Enter blogging to save the day.

Every time you post a blog entry, that is one more page of your website to be indexed by search engines. The more pages you have indexed by search engines you will have more opportunities to generate leads by driving visitor traffic to your website. Besides the SEO benefits that we’ll look at, blogging signals to search engines that your site is alive and active, and they should be crawling your site more frequently to find updates.

Blogging also helps extend your brand’s reach into social media. Blog entries can be shared by other people on social networks like Facebook, LinkedIn, Pinterest. Other people sharing your content helps your business to reach new audiences.

You can also use blog content to drive your social media. Instead of struggling to create new topics for every post, you can instead generate content from your blog articles. You’ll strengthen your social reach by using your blog content and will be driving new visitors to your website.

To sum up the first reason blogging benefits business: Blogging helps to drive new traffic to your website through search engine indexing and a symbiotic relationship with social media.

2. Supports Converting Traffic Into Leads

Traffic is great, but what’s even better is when your website is converting traffic into sales leads.

Each post is not only a new page for search engines to index, but it’s also a new page for engaging your audience and converting a visitor into a lead. How can you convert a visitor into a lead? Easy, add a lead generating call to action in each published post.

Often the calls to action ore things like free ebooks, fact sheets, white papers, or free trials. Basically anything that someone would be willing to exchange information to access. If tings are a still a bit cloudy, it’s as simple as this:

  • Person visits your website
  • Visitor sees call to action for free offer
  • Visitor clicks call to action and is directed to landing page that contains a form they need to complete.
  • Customer completes form, submits form, and then receives free offer.

Not every reader of your blog will become a lead, and that’s fine. 100% conversion rates don’t exist. Just get blogging, measure your performance, and then try to improve each month.

3. Blogging Helps to Establish Authority

The best business blogs strive to answer the questions of their leads and customers. If you consistently create content that is helpful to others, it’ll help you establish yourself as an authority for your target audience.

Imagine the impact of sending the link to a blog article on your website to help answer a question. Or maybe your salespeople can close more leads by sharing blog content written by that particular salesperson?

“Authority” is an airy metric. It’s not measurable like traffic or views, but authority still has some power to influence. If you don’t like the term or perception of “authority”, instead refer to it as “sales enablement”. Blogging presents these sales enablement opportunities:

  • If people are able to use your blog to answer questions, they are likely going to enter into a sales process with greater trust because you’ve already helped them.
  • Prospects who have been reading your blog will likely have a better understanding of your business and what you have to offer. This means conversations can instantly be more productive.
  • Salespeople who encounter questions can turn to your blog as a knowledge repository. This will help move the process along more swiftly and int he mind of the prospect, the salesperson becomes a helpful resource.

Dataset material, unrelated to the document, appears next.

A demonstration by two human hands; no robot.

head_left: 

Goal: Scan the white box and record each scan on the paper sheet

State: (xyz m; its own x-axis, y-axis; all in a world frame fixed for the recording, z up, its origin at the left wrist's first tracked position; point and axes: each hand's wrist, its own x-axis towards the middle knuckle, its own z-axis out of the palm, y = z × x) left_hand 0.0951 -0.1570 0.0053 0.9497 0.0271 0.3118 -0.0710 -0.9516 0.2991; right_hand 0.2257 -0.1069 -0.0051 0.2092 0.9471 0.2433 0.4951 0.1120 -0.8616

4. Drive Long-Term Results

Wouldn’t it be cool to drive traffic to your website and generate new leads by taking a trip to Fiji, hitting the gym, or taking an afternoon nap?

Blogging kind of does that. Wait. Hear me out.

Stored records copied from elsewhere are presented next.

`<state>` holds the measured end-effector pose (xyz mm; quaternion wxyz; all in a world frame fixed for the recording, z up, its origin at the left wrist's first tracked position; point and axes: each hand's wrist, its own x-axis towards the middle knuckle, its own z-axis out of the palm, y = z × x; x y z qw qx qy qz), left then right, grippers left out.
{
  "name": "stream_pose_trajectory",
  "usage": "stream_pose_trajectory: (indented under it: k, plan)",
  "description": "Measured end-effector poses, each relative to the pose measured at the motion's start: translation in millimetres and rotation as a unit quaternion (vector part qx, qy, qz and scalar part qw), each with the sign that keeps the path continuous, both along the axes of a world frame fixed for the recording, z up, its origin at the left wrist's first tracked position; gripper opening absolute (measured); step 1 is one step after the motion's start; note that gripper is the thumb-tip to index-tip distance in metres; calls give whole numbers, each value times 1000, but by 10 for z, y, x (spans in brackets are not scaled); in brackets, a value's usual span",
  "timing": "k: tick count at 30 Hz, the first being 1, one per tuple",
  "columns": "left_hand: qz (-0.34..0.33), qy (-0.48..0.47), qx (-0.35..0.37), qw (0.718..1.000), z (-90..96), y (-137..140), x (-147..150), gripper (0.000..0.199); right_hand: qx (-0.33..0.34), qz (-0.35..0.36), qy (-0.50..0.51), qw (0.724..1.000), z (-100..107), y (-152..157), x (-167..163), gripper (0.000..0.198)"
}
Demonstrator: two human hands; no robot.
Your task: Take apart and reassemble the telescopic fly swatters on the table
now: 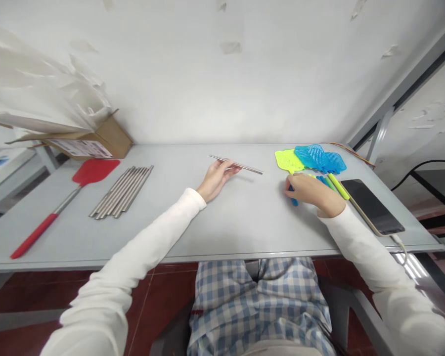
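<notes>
Near the middle of the table, my left hand (217,180) is closed around a thin metal tube (246,168), held nearly level above the surface. My right hand (306,190) is curled over a blue handle (294,200), whose lower end shows below the fingers. Just beyond it lie blue mesh fly swatter heads (313,157) and a yellow-green one (289,160). Several coloured handles lie beside my right wrist, among them a yellow-green handle (338,186). To the left, several metal tubes (122,192) lie side by side.
A red fly swatter (95,171) with a metal shaft lies at the left. Behind it stands an open cardboard box (106,138). A phone (373,206) with a white cable rests at the right. The wall borders the table's back edge.
</notes>
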<state>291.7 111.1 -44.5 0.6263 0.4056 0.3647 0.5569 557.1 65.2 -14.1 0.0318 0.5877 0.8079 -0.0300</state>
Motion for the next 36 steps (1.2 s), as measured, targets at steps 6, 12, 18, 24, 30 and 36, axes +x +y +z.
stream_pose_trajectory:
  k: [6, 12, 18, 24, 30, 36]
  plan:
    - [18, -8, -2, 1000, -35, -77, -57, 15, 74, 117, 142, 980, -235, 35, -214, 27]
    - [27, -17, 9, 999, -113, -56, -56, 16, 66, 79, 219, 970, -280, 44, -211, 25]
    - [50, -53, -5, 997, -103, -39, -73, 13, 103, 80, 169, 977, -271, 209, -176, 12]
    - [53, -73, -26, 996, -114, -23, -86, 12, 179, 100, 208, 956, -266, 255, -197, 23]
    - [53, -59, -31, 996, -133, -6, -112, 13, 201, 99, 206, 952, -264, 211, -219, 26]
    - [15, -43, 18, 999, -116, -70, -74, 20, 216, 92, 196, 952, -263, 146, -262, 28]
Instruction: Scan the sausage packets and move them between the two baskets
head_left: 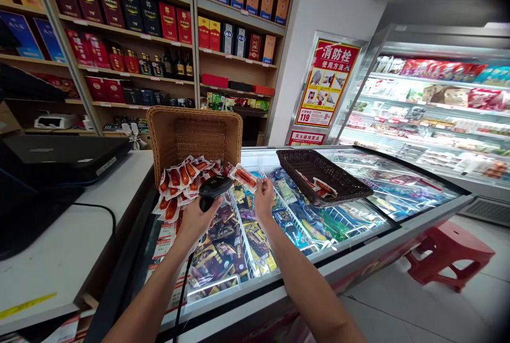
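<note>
My left hand (196,220) grips a black barcode scanner (214,187) with a cord trailing down, its head aimed toward the right. My right hand (263,198) pinches a small sausage packet (244,177) by its corner just in front of the scanner. Behind them a tan wicker basket (195,133) is tipped on its side on the freezer lid, with several similar red sausage packets (180,178) spilling from it. A dark brown woven tray (322,176) further right on the lid holds a couple of the same packets (322,187).
A glass-topped chest freezer (358,215) full of frozen goods spans the middle. A white counter (71,237) with a black register (48,162) lies left. A red plastic stool (448,250) stands on the floor at right. Shelves of boxed liquor and an open chiller stand behind.
</note>
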`<control>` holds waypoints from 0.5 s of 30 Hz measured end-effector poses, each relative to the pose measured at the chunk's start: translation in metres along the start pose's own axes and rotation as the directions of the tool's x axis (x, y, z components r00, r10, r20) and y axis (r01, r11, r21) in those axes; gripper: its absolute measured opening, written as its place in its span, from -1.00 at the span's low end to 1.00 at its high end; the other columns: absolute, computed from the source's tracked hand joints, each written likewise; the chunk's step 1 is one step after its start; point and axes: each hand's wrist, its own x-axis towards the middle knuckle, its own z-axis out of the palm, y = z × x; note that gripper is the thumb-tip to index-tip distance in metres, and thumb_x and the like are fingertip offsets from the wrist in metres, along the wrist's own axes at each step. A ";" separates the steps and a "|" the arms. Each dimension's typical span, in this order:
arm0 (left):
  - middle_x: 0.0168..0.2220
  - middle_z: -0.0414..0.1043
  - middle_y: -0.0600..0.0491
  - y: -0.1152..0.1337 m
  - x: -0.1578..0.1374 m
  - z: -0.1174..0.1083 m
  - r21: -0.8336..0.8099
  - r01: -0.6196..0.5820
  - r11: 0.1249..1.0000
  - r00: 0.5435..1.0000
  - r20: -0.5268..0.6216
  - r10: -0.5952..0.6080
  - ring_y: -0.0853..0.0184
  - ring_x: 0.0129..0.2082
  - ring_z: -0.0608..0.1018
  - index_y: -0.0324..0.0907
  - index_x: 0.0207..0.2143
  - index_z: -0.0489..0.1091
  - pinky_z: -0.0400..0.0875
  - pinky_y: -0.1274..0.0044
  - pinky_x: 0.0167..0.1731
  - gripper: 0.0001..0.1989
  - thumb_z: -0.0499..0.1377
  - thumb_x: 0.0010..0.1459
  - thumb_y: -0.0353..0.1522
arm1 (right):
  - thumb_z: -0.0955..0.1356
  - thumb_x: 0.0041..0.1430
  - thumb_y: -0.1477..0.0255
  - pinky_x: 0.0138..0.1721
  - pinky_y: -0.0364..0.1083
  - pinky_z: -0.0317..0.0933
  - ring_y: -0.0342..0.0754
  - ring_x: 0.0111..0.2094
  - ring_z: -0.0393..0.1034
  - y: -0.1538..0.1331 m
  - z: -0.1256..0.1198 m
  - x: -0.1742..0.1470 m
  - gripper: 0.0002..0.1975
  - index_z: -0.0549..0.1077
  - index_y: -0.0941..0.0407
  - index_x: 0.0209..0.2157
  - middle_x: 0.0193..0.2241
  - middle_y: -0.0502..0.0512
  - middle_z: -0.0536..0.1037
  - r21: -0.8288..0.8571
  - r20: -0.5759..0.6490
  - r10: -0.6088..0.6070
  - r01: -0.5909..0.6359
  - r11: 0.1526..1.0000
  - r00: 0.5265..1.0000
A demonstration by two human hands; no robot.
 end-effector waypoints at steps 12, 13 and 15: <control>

You sit down for an hour and put together and publish a new blog. Maybe that blog gets 90 views and you generate 9 leads. Then the next day you get another 50 views and 5 leads because a few subscribers got caught up on their emails and RSS updates. After a few days the traffic has died down but another 3 or 4 days pass and you’ve got another 120 views and 12 new leads.

But wait, there’s more!

That same blog post has been indexed and is now ranking in search engines. For days, months, and even for years to come that same bog post will continue to generate website traffic and leads.

So while you’re relaxing on a Fijian beach, getting in your laps, or passing out while watching a movie; your still generating traffic and leads.

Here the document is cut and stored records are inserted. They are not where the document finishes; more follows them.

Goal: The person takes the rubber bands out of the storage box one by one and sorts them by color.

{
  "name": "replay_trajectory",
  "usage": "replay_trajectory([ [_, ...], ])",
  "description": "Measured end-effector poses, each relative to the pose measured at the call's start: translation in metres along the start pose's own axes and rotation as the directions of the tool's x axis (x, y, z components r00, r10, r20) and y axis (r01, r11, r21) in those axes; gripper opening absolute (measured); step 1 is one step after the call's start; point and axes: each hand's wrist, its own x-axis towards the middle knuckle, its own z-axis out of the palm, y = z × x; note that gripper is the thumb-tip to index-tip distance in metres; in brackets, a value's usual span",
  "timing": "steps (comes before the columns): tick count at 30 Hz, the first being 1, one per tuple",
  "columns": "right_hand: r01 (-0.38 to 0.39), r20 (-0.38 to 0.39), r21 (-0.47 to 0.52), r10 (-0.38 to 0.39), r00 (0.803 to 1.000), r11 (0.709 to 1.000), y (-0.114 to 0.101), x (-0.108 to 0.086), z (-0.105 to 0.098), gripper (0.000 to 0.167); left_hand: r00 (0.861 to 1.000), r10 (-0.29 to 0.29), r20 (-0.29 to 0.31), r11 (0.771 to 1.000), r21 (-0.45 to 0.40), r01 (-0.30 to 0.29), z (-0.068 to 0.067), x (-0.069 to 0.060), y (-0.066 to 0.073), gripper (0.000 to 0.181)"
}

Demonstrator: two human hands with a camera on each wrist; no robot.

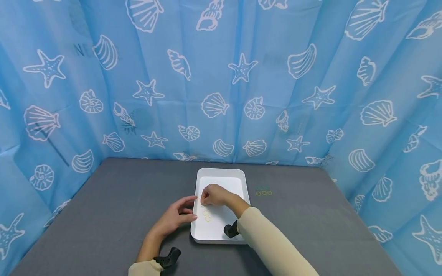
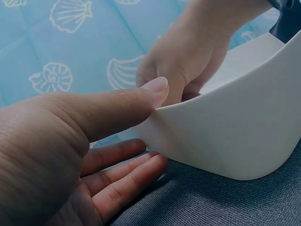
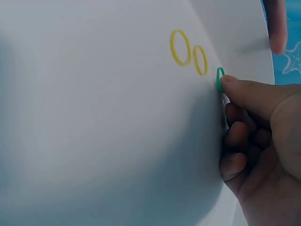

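A white rectangular tray lies on the grey table. Inside it, near its left wall, my right hand reaches down with curled fingers. In the right wrist view its thumb and finger pinch a small thin green ring against the tray floor; part of the ring is hidden by the thumb. A yellow ring and another yellow ring lie in line beside it. My left hand is at the tray's left side, fingers spread, thumb by the rim.
Right of the tray, several small rings lie on the grey cloth: a row of yellow rings and, behind it, faint green rings. A blue shell-patterned curtain stands around the table's back and sides.
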Motion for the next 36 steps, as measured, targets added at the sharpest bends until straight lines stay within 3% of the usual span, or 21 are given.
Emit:
replay_trajectory([
  [21, -0.031, -0.133, 0.138, 0.049, 0.99, 0.99, 0.015, -0.018, -0.027, 0.013, 1.0, -0.01, -0.009, 1.0, 0.016, 0.01, 0.0, 0.0, 0.001, 0.064],
  [36, -0.001, -0.227, 0.194, 0.046, 0.973, 0.981, 0.036, -0.049, -0.057, 0.009, 1.0, -0.004, -0.006, 1.0, 0.009, 0.004, 0.0, 0.0, 0.002, 0.065],
])
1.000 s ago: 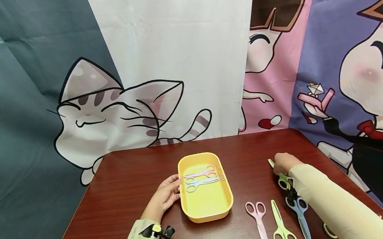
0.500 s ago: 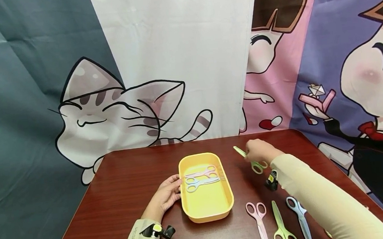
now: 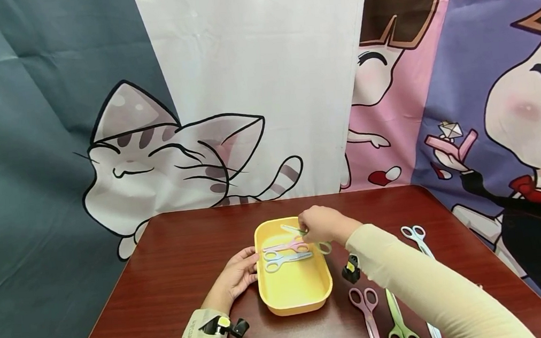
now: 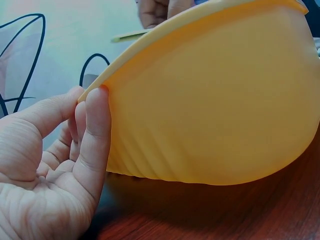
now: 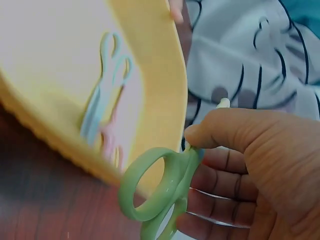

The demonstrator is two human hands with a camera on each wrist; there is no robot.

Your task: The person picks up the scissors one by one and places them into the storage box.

Depending on your business model, you might even be able to monetize your blog through affiliate programs or sponsored content.

Remember that most of your sales will come from your older posts. For this reason you should ensure you have “evergreen” content. Evergreen content increases the likelihood that you’ll benefit from “compounding posts”. Compounding posts continue to generate leads and sales for years after they’ve been posted because they’re still relevant.

Blogging is scalable. While you might not instantly see the blogging benefits in your results, over time you’ll be able to count on a reliable amount of traffic without any additional investment.

Secondary Blogging Benefits

There are other reasons businesses might want to blog, but they are of lesser benefit and can digress from the greater business blogging benefits.

Blogs can be used to test out campaigns before there’s significant investment. They can also help you understand personas better. Your own and those of your audience. Blogs are also excellent outlets for PR communications like event announcements and new product releases. It’s definitely easier to use your own platform and get the message directly out to your audience without relying on journalists and hoping your release gets published.

All of those are great benefits, but are really secondary.

Are you trying to create a blog for your business? All of the information is great support for an argument as to why your business should be blogging. Without a blog your company is missing out on cheap and easy blogging benefits to your company.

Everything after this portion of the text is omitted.